I'll try to set up a download site and let you you know through this thread where to access it. Also, Rutherford has another work called Divine Right besides Due Right, which is different from the work produced by the London ministers. Please let me know if you would like a PDF of this also.


----------



## NaphtaliPress (Jul 31, 2007)

Matthew, you are probably the exception, but I'm not aware of anyone else that offers Rutherford's Due Right where it is not the Early English Book copy. I strongly suspect the Rutherford set available at the link in the previous post [since deleted; see here) is EEB's copy. Maybe I"m wrong; but I checked out the volume 1 of Perkins' Works they offer and one of the preview pages they give for viewing matches one page I checked online at EEB down to every dot, splotch, scratch and tear. Very disappointing since the site seems to claim they do their own scans. I bought a CD from another site that seems to have simply compiled the SWRB copies of Rutherford, which were all EEB and was disappointed to see they were not different examples; at least the ones I checked; all from EEB. They want $50 for their CD. I have a strong opinion on this and it is just plain theft, whether one is getting $50 per CD or 50 cents a title.


----------



## MW (Jul 31, 2007)

Chris, that's a real problem. The difference would be that my pdfs of Rutherford are scans of printouts from the original microfilm. Do you think it would be a breach of copyright (moral or legal) if I freely shared these with others?


----------



## NaphtaliPress (Jul 31, 2007)

armourbearer said:


> Chris, that's a real problem. The difference would be that my pdfs of Rutherford are scans of printouts from the original microfilm. Do you think it would be a breach of copyright (moral or legal) if I freely shared these with others?

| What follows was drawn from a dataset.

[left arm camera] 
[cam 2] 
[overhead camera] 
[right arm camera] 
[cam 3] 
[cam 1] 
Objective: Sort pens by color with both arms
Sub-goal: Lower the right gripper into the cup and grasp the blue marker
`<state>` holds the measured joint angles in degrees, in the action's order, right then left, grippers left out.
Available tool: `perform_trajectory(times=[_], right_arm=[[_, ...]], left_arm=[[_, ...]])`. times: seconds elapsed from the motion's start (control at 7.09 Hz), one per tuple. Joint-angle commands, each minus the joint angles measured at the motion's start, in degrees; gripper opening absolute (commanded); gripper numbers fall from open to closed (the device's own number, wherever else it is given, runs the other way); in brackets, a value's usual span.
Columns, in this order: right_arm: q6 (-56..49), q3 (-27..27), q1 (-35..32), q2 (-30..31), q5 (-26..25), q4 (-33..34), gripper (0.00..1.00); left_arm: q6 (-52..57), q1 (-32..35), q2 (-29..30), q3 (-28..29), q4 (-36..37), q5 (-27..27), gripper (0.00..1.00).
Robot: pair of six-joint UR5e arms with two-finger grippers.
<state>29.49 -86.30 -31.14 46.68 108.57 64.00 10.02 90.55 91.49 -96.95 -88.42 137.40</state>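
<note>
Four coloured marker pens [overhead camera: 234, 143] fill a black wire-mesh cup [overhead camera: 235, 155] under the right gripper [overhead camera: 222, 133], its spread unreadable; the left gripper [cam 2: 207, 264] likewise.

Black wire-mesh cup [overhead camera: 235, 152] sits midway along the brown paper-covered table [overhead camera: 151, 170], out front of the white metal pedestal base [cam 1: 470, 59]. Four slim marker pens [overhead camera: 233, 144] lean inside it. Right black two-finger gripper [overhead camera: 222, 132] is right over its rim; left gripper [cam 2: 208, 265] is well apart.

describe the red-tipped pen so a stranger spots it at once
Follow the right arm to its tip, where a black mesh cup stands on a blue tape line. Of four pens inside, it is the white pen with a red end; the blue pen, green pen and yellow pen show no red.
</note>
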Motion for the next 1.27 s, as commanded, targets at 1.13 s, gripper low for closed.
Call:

If Todd has access to EEB then I wouldn't quibble; but to be honest, while I may have shared pages or worked jointly with files on research, I wouldn't be comfortable giving the files away myself if the person didn't have access, and honestly, most any one can get access that is near a major university.

[Edit. By access I mean someone can go to their U library that has EEB and copy Rutherford's Due right to a pen drive.]


----------



## MW (Jul 31, 2007)

Thanks Chris. I hate to be a cloud without rain, but I might have to withdraw the offer to provide the PDFs. Sorry Todd.


----------



## NaphtaliPress (Jul 31, 2007)

armourbearer said:


> Thanks Chris. I hate to be a cloud without rain, but I might have to withdraw the offer to provide the PDFs. Sorry Todd.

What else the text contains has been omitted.